Plausibele ontkenning

Deze aanpak illustreert volgens Handmaker dat Nederland zijn inspanningen minimaliseert om iets te doen tegen de nederzettingen. „Het beleid verschaft Nederland een soort plausibele ontkenning”, zegt hij. „Dat is een vorm van conflictbeheersing waarbij je zegt: ‘Als je mij niet vertelt wat je aan het doen bent, dan kan niemand mij er later van beschuldigen dat ik er wel iets van wist.’ Hear no evil, see no evil, speak no evil.

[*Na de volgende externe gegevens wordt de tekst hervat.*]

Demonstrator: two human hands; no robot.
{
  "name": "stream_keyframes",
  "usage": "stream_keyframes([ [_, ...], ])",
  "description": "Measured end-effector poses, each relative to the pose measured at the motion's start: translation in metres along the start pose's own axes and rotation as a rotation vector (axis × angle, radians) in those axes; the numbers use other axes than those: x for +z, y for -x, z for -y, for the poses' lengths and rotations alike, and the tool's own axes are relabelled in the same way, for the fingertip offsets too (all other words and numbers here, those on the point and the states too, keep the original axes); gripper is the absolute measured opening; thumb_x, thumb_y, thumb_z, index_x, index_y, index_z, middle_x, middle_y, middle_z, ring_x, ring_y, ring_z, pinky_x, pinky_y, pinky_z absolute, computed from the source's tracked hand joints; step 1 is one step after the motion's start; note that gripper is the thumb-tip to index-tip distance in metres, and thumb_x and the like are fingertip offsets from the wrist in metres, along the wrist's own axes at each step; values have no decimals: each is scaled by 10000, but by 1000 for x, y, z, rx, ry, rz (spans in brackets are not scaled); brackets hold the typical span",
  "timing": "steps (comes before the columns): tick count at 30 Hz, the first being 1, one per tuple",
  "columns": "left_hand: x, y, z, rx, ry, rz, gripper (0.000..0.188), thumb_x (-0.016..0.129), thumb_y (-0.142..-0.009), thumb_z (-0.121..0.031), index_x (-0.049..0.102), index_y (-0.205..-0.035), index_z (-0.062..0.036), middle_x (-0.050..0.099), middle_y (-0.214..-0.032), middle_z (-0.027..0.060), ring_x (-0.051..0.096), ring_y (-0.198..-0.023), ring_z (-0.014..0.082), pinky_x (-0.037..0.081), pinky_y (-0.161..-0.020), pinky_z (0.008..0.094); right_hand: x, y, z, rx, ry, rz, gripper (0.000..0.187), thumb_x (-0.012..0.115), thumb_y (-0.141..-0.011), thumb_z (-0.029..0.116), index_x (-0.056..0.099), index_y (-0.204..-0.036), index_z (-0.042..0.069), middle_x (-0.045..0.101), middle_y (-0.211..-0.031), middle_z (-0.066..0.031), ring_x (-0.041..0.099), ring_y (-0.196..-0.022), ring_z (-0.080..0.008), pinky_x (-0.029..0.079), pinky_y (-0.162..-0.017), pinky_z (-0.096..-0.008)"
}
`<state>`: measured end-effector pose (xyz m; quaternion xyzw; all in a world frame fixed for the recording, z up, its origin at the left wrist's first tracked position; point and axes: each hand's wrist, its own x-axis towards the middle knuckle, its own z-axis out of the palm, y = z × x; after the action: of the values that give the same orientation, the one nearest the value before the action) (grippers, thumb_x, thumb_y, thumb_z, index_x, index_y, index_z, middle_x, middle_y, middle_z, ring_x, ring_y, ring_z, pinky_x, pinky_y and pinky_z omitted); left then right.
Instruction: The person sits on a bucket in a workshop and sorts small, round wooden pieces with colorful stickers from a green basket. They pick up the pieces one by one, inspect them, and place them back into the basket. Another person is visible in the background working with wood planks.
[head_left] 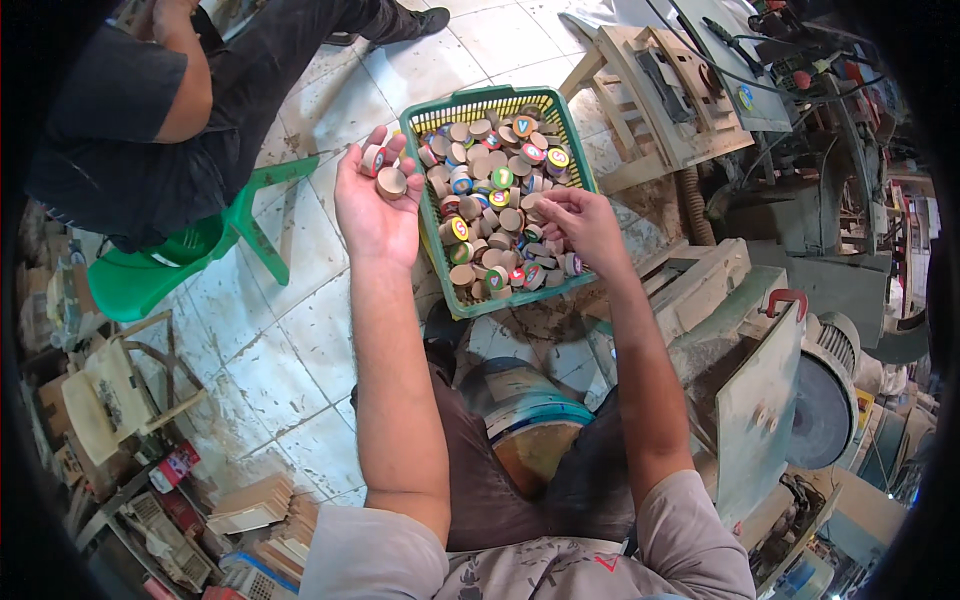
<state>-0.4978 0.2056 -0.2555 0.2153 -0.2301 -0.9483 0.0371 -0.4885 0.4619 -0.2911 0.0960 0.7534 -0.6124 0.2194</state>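
A green plastic basket [413, 180] in front of me is filled with small round wooden discs. Some show bare wood, and others have coloured faces in green, yellow, blue, red or orange. My left hand [385, 220] is palm up beside the basket's left rim, fingers curled around a few wooden discs. One bare wooden disc [391, 182] rests near the fingertips, and a red-and-white edged disc [372, 161] sits between the fingers. Over the right part of the pile, my right hand [585, 228] has thumb and fingers pinched at a plain wooden disc [531, 203].
Another person [110, 130] sits at the upper left by a green plastic chair [245, 225]. To my right are a wooden stand [640, 100] and a machine with a round disc [822, 405]. Wood pieces [255, 505] lie at the lower left on the tiled floor [265, 365].
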Motion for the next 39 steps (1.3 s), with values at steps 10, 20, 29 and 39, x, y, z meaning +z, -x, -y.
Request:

Hoe ver die strategie gaat, wordt duidelijk in december 2019. Binnen het ministerie van Buitenlandse Zaken vindt er een mailwisseling plaats over Nederlandse bedrijven die benaderd zullen worden in verband met een handelsmissie naar Israël. De overheid speelt daarbij dus een actieve, faciliterende rol.

Een van de ambtenaren merkt op dat Booking.com op de lijst staat en werpt de vraag op of daar nog iets speelt met betrekking tot het ontmoedigingsbeleid. „Fijn dat je dit signaleert!”, reageert een collega. „Wij zouden ervoor pleiten Booking niet actief te benaderen. Deelname aan de missie zou, gelet op activiteiten in bezet gebied, voor veel ophef kunnen zorgen.” Een andere ambtenaar is het daarmee eens, maar voegt eraan toe: „Als ze zichzelf opgeven is het een ander verhaal wat mij betreft (geen uitsluiting).”

Bij Booking.com kun je nog steeds een vakantie boeken in illegale nederzettingen als Kfar Adumim. De plekken hebben namen als ‘Desert Lounge’ en ‘Genesis’. Bij de locatie staat inmiddels wel aangegeven dat de accommodaties zich in een ‘Israëlische nederzetting’ bevinden. Dat die nederzettingen volgens internationaal recht illegaal zijn, wordt niet gemeld. Bij de accommodaties in bezet Oost-Jeruzalem staat aangegeven dat de huizen in Israël staan.